• Instructions to follow: The output should contain the listing word for word and no pictures.
########################################
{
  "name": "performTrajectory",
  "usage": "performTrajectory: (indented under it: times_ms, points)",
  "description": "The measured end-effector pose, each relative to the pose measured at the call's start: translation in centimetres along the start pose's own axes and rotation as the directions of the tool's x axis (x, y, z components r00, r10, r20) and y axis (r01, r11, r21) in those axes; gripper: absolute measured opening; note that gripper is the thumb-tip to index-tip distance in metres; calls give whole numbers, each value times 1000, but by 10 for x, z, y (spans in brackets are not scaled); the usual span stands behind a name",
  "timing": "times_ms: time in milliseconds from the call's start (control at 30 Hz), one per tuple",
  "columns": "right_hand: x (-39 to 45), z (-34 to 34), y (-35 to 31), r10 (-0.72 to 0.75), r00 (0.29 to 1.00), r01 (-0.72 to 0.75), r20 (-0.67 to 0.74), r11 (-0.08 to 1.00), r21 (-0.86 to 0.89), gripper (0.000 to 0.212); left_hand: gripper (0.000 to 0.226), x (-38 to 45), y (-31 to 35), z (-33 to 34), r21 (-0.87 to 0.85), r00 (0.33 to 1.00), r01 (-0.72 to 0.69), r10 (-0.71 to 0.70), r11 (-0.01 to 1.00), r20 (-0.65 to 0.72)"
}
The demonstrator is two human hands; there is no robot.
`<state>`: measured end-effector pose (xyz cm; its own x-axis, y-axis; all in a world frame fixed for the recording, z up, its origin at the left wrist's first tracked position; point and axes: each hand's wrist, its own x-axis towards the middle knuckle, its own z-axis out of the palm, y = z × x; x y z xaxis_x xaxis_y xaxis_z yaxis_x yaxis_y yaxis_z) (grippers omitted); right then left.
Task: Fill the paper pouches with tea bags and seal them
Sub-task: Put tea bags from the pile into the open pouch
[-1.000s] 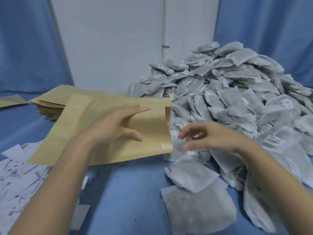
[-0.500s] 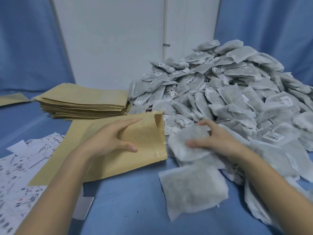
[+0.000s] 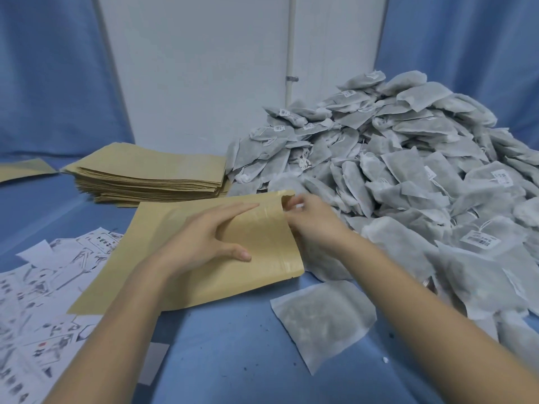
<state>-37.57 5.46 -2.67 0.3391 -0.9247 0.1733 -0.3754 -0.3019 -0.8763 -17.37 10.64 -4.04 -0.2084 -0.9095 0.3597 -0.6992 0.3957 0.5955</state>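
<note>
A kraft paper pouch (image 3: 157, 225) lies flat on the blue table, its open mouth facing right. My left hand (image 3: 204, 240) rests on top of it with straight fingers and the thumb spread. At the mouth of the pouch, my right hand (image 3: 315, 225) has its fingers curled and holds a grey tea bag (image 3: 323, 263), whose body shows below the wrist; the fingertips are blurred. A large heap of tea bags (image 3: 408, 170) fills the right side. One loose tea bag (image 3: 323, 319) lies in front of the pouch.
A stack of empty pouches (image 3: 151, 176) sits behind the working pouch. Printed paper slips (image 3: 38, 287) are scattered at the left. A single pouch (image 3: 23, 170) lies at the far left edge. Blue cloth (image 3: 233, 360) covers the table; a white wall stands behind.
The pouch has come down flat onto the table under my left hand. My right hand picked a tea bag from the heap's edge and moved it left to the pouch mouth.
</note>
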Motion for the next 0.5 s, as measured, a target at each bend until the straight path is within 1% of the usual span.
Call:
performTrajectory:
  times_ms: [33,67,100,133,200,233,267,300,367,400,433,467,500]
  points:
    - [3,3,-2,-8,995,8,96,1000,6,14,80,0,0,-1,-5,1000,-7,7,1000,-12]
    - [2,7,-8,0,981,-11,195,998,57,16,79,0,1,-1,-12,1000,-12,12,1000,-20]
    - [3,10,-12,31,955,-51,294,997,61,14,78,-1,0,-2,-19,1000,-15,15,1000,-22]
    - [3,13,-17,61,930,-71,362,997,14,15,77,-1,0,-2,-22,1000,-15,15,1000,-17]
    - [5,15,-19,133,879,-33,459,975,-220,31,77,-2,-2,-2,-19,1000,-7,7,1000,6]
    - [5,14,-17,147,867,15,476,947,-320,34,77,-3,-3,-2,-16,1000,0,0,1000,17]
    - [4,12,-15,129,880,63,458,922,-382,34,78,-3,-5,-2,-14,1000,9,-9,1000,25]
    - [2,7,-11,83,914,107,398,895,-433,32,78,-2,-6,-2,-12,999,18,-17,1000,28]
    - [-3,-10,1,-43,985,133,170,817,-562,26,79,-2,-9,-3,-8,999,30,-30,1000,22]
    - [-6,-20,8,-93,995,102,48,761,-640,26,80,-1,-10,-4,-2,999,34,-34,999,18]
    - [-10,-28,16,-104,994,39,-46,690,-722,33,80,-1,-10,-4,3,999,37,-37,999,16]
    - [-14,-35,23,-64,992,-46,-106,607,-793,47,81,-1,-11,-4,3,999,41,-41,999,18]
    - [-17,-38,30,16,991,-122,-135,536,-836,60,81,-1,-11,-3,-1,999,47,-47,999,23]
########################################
• Completed exercise:
{
  "name": "performTrajectory",
  "usage": "performTrajectory: (indented under it: times_ms, points)",
  "description": "The measured end-effector pose, each relative to the pose measured at the call's start: translation in centimetres along the start pose's own axes and rotation as the directions of the tool's x axis (x, y, z components r00, r10, r20) and y axis (r01, r11, r21) in those axes; gripper: absolute measured opening; note that gripper is the thumb-tip to index-tip distance in metres; calls give whole numbers, each value times 1000, but by 10 for x, z, y (spans in brackets are not scaled); the usual span stands behind a name",
  "timing": "times_ms: time in milliseconds from the call's start (control at 30 Hz), one per tuple",
  "columns": "right_hand: x (-39 to 45), z (-34 to 34), y (-35 to 31), r10 (-0.72 to 0.75), r00 (0.29 to 1.00), r01 (-0.72 to 0.75), r20 (-0.67 to 0.74), r11 (-0.08 to 1.00), r21 (-0.86 to 0.89), gripper (0.000 to 0.212); left_hand: gripper (0.000 to 0.226), x (-38 to 45), y (-31 to 35), z (-33 to 34), r21 (-0.87 to 0.85), r00 (0.33 to 1.00), r01 (-0.72 to 0.69), r10 (-0.71 to 0.70), r11 (-0.01 to 1.00), r20 (-0.65 to 0.72)"
}
The demonstrator is two human hands; there is no robot.
`<state>`: measured end-effector pose (xyz cm; its own x-axis, y-axis; all in a world frame fixed for the recording, z up, its origin at the left wrist's first tracked position; point and axes: each hand's wrist, its own x-axis towards the middle knuckle, its own z-axis out of the palm, y = z × x; x y z xaxis_x xaxis_y xaxis_z yaxis_x yaxis_y yaxis_z) (grippers omitted); right then left.
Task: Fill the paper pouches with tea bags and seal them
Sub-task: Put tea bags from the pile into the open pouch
[-1.000s] 
[-0.500s] 
[+0.000s] 
<state>-37.57 5.46 -2.67 0.3391 -0.9247 0.1733 -0.3754 -0.3019 -0.8763 -17.37 10.64 -4.04 -0.2084 -0.9095 0.3597 -0.6992 0.3957 0.5955</state>
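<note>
A kraft paper pouch (image 3: 157, 225) lies flat on the blue table, its open mouth facing right. My left hand (image 3: 204, 240) rests on top of it with straight fingers and the thumb spread. At the mouth of the pouch, my right hand (image 3: 315, 225) has its fingers curled and holds a grey tea bag (image 3: 323, 263), whose body shows below the wrist; the fingertips are blurred. A large heap of tea bags (image 3: 408, 170) fills the right side. One loose tea bag (image 3: 323, 319) lies in front of the pouch.
A stack of empty pouches (image 3: 151, 176) sits behind the working pouch. Printed paper slips (image 3: 38, 287) are scattered at the left. A single pouch (image 3: 23, 170) lies at the far left edge. Blue cloth (image 3: 233, 360) covers the table; a white wall stands behind.
The pouch has come down flat onto the table under my left hand. My right hand picked a tea bag from the heap's edge and moved it left to the pouch mouth.
</note>
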Motion for the next 0.5 s, as measured, a target at each bend until the straight path is within 1% of the usual span.
Call:
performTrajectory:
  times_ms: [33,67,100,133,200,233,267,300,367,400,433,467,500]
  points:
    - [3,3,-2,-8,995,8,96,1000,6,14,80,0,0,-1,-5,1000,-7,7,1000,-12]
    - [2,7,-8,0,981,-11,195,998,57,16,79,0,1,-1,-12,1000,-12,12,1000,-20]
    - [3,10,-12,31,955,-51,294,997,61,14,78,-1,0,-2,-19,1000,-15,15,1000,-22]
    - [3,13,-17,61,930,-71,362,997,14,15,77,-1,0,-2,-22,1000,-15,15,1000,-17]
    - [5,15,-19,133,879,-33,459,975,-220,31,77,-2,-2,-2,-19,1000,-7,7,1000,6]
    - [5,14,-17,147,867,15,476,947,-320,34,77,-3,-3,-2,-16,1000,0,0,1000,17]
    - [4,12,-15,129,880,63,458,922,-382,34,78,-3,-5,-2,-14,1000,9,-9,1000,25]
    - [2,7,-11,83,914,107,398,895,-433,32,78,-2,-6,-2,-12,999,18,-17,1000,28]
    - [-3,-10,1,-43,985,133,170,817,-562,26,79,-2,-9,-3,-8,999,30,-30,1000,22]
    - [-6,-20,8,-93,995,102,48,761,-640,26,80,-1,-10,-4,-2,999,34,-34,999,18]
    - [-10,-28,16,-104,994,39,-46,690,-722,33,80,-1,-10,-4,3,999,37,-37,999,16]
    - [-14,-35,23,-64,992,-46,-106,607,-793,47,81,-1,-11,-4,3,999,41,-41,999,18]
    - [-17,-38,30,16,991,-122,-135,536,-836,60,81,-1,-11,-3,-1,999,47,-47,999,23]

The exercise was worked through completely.